Barnett, Michael L. "Stakeholder influence capacity and the variability of financial returns to corporate social responsibility." Academy of Management Review, forthcoming (October 2005 version).

This thoughtful theoretical paper addresses several open questions in the dialogue around corporate social responsibility and stakeholder relations. Barnett succinctly summarizes the view of many management researchers: "A large and ever-growing body of literature has investigated whether the financial benefits to the corporation can meet or exceed the costs of its contributions to social welfare. If so, [corporate social responsibility] can be justified as a wise investment; if not, [it] can be condemned as an agency problem. The result: after more than 30 years of research, we cannot clearly conclude whether a one-dollar investment in social initiatives returns more or less than one dollar in benefit to the shareholder."

A more nuanced approach is required to make sense of this, he argues, and in particular it would be helpful to better understand "the underlying drivers of whether and when particular firms may earn positive returns from CSR; in short, to make the business case firm-specific, not universal."

To help address this challenge, Barnett introduces the concept of 'stakeholder influence capacity' (SIC) to help explain variation in the relationship between corporate social responsibility and corporate financial performance. SIC is and "an overall assessment of 'the soul of a business'," or, more formally: "the ability of the firm to identify, act upon, and profit from opportunities to improve stakeholder relationships through CSR."

In this view, corporate social responsibility influences corporate financial performance indirectly through the intangible asset of SIC. SIC acts as a kind of account of cumulative goodwill from all stakeholders - "a record of social performance...accrues, forging a firm's SIC stock..."
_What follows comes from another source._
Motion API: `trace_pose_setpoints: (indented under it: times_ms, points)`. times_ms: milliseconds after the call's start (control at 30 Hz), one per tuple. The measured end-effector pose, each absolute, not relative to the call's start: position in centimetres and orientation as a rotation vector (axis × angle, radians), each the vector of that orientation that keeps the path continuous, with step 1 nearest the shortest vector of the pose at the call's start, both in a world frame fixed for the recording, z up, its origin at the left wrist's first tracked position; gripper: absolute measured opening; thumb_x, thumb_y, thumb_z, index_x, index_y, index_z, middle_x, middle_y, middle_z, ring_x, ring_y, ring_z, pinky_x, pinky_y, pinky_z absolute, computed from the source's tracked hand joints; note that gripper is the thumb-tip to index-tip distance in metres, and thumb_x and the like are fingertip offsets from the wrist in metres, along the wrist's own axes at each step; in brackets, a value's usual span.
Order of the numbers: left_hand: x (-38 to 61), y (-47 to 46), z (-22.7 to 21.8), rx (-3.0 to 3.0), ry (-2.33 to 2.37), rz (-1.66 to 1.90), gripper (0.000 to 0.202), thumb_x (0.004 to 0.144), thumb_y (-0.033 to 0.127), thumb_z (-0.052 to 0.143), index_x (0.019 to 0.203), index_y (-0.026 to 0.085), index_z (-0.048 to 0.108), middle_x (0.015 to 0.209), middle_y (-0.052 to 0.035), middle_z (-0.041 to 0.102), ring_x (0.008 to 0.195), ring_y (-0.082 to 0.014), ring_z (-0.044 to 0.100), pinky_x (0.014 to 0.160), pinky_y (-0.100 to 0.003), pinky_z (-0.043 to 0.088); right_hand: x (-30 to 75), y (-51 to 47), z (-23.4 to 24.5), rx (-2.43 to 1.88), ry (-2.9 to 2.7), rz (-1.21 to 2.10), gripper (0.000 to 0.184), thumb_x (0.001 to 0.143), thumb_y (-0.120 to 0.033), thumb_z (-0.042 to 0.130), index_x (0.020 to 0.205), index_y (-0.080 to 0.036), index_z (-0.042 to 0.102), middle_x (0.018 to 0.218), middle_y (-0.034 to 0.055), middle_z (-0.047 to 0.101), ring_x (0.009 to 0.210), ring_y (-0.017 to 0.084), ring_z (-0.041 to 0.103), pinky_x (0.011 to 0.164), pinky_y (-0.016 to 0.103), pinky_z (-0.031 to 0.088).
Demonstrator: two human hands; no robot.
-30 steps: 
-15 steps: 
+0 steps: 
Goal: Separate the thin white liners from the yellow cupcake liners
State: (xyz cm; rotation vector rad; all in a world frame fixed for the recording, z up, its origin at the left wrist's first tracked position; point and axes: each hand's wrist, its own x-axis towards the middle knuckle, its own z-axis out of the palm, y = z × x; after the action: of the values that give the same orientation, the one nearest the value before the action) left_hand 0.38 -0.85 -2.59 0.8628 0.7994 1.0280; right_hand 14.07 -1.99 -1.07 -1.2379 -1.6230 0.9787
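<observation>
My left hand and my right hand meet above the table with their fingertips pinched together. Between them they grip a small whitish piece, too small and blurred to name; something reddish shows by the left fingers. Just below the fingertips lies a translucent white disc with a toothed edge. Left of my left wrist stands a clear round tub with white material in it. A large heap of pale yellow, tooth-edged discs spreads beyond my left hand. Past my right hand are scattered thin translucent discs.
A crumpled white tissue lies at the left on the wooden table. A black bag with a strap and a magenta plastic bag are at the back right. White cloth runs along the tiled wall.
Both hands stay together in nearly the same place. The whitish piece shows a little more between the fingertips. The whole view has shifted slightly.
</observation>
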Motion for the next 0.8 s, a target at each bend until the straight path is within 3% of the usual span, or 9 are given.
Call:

One implication of this line of thought is that the financial impact of a particular CSR project may be large or small, depending not only the characteristics of that particular project, but on the firm's cumulative track record of social responsibility. Barnett also notes that "trust is an asset that is built slowly, but destroyed quickly. If it is revealed that a CSR activity was insincere or fraudulent, any trust gained from the CSR act will be lost, and the firm's stakeholder relations may be seriously degraded."

This is an interesting 'think piece' - highly recommended.